Author: afraiSummary: Most women marry men men like their
fathers. This is the real reason mothers cry at weddings.
Disclaimer: Not mine.
Notes: For Chira.
Fraught with imagined dooms
"Haruhi," whispered Tamaki urgently.
Haruhi clung to sleep until the shaking became too insistent to ignore. Then she opened her right eye. The numbers on the display screen of her bedside clock blinked greenly at her. It was 3:12 a. m.
She sighed. "You can take your hand off my shoulder, I'm awake. What is it?"
"Haruhi," said Tamaki, speaking as one does who passes on news of great import. "I love you."
Haruhi blinked. "You woke me up at three in the morning to tell me that?"
"I love you," said Tamaki. His voice was ragged, damp with tears. He pressed his face against her back, a tuft of hair tickling the back of her neck -- and he had been crying, his face was warm and wet like a child's. "IloveyouIloveyouIloveyou."
"Hold on, I'll get you a tissue," said Haruhi. Tamaki flung alarmed arms around her.
"Don't go away!"
"Well, don't get snot on my pajamas!"
"Sometimes I think about what it'd be like if you died."
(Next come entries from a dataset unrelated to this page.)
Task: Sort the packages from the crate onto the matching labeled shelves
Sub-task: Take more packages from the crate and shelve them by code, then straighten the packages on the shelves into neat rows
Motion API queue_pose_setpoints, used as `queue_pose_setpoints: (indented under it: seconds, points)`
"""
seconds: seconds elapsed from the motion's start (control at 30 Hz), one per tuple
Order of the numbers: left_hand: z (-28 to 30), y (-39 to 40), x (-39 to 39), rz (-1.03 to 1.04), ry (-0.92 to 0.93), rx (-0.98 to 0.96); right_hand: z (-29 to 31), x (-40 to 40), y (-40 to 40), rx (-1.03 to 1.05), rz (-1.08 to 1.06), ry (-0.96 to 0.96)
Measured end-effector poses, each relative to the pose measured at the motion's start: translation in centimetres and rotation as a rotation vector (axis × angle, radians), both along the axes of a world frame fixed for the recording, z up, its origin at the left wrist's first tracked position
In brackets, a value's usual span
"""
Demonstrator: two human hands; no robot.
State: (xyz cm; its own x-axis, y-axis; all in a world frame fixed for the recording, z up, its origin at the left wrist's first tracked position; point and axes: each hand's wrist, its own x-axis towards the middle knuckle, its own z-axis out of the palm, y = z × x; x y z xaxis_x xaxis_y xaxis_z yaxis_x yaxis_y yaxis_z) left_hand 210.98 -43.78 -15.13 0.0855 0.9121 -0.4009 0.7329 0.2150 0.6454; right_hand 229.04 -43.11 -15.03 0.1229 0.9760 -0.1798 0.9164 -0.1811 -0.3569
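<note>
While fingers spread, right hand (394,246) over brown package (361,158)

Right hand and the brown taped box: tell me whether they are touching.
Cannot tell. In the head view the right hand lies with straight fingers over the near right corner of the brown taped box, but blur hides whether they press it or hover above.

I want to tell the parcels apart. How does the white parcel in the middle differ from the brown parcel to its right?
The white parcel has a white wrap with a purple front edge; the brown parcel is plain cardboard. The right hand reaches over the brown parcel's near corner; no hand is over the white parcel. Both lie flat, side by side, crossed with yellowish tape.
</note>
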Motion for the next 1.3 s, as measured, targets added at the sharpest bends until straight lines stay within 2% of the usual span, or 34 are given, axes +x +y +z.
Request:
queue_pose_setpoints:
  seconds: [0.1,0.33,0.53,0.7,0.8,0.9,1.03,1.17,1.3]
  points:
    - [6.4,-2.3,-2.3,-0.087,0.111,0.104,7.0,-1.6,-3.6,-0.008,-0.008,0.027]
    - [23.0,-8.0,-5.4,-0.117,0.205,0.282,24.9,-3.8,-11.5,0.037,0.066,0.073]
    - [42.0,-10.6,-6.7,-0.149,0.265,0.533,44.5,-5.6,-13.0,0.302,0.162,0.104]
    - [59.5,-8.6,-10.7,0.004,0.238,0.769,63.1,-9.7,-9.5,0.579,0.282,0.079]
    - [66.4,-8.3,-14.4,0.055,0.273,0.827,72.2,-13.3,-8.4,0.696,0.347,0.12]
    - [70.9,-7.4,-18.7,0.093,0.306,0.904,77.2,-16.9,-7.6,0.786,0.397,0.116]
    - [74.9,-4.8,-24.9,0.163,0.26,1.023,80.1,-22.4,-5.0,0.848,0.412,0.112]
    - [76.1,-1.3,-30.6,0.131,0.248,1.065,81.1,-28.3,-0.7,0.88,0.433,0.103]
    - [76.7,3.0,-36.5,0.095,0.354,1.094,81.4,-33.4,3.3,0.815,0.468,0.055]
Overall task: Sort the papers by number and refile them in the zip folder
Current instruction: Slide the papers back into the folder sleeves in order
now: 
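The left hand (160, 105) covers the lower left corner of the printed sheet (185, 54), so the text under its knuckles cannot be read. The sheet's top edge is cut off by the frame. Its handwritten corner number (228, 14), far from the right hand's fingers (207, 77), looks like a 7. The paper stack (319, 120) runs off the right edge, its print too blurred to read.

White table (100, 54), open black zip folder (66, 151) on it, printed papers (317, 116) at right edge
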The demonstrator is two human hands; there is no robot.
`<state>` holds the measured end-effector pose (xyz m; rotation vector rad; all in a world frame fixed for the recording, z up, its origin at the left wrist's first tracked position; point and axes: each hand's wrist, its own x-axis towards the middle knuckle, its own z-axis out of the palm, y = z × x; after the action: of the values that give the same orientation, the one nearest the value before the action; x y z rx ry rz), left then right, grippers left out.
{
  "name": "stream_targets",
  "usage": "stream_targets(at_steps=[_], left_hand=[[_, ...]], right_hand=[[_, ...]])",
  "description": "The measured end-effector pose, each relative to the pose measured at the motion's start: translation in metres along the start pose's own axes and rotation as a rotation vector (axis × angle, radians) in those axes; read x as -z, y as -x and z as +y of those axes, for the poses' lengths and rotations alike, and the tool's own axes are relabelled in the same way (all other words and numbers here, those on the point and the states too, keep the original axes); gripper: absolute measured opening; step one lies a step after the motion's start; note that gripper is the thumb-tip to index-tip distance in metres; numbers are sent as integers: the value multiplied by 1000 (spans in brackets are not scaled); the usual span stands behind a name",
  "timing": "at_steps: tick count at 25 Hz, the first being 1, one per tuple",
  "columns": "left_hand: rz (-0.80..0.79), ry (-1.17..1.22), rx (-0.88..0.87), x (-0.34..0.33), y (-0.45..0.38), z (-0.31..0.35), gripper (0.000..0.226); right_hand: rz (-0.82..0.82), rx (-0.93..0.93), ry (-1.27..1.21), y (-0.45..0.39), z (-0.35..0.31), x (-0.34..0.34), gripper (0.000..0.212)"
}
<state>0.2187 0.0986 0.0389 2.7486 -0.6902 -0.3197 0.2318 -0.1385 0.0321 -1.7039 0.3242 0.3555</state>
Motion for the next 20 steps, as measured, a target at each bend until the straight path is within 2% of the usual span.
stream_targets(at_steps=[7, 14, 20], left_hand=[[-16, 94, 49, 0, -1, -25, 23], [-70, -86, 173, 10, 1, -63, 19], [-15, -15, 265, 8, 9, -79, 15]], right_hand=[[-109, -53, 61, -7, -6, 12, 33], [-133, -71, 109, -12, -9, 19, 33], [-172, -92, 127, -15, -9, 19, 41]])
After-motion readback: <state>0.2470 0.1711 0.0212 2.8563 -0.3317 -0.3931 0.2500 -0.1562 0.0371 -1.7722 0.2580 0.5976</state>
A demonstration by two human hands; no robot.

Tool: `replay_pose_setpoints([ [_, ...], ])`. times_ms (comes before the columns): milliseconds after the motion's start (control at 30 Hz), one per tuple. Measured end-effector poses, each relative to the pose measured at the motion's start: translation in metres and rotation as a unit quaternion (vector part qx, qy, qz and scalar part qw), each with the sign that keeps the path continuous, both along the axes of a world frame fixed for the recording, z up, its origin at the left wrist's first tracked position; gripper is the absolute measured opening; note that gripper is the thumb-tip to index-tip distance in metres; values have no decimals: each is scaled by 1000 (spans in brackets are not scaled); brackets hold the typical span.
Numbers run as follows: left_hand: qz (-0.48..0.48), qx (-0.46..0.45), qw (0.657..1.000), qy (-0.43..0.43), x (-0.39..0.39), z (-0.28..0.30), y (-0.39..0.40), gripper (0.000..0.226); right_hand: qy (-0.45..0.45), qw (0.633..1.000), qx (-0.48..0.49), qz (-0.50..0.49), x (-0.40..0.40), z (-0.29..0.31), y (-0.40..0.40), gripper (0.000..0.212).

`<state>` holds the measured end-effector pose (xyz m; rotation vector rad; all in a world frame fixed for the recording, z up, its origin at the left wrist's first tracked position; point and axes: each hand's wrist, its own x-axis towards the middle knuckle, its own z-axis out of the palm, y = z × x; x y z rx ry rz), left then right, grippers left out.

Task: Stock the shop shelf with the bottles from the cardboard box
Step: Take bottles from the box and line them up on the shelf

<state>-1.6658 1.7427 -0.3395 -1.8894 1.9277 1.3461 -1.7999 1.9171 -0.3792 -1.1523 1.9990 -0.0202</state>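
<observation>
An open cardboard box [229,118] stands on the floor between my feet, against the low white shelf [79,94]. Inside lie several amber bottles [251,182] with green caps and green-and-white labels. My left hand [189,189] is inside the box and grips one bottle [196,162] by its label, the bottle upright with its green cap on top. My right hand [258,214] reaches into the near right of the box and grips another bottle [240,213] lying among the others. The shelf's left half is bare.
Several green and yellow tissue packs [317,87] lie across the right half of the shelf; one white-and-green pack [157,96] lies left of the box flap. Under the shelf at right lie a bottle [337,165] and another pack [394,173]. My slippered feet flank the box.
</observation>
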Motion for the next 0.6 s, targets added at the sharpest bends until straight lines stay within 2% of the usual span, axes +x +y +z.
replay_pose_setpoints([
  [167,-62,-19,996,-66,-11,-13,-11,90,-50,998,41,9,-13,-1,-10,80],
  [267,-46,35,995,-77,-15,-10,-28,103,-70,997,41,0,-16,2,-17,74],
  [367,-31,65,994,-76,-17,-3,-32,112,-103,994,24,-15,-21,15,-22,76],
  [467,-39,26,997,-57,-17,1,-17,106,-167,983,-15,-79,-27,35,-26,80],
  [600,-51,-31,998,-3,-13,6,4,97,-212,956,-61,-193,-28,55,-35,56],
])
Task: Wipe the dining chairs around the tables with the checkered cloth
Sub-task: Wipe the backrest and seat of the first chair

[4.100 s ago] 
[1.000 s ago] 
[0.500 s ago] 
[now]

"Just the thought hurts so much I can't breathe -- "
"Then you should probably stop thinking about it."
"I would be so lonely. How did I live before I met you? Haruhi, if you left me I think I would tear my hair and wear sackcloth and throw ashes on my head, like the commoners do -- "
"I don't know anybody who does that," said Haruhi, puzzled.
"I would tear at my own silver skin and pour my golden blood on your grave -- "
"If you left me I wouldn't care about anything," whispered Tamaki. "Not about beauty or pleasure or happiness or life or, or commoners' ramen or anything. I don't think I would die, I think that would be too merciful. I think I would fade out, like a lost memory. Haruhi. Haruhi."
"Don't leave me."
Haruhi wriggled around so that she was facing him. Tamaki's eyes were wet, his face scrunched in distress. The painful thing, of course, was that he meant all of it. Haruhi put her hand on his chest, as if she could somehow thus keep the shards of his heart inside where they belonged, safe from terror and loss.
"I don't see the point of thinking about these things if they haven't happened," she said. "You'll only upset yourself. Go to sleep."
Tamaki snuggled close to her, responding as always to the slightest sign of affection with sloppy gratitude. "Haruhi, promise me -- "
"No," said Haruhi.
"But if you left me -- "
Haruhi had rolled over. She closed her eyes.
"It'd be stupid to try to make promises like that," she murmured, already on the way to sleep. "Nobody knows what will happen."
Tamaki spooned up against her shyly, his knees bumping the back of her legs. His breathing was still uneven, trembling on the edge of tears. Haruhi wondered if it was tiring to be so excitable. Didn't he ever consider whether it would be easier to let things go without kicking up a fuss about them?
She doubted it. Probably rich people just weren't brought up to be normal. That seemed to be the case with all the rich people she knew, anyway.
"I love you," said Tamaki against the shell of her ear, still sounding amazed, even after all this time. He was crazy, of course, but nearly everyone Haruhi knew was crazy. She'd decided long ago that it didn't matter. They seemed to get along fine all the same.
"I know," said Haruhi.
"If I died -- "
"I'd bury you," said Haruhi. "Good night."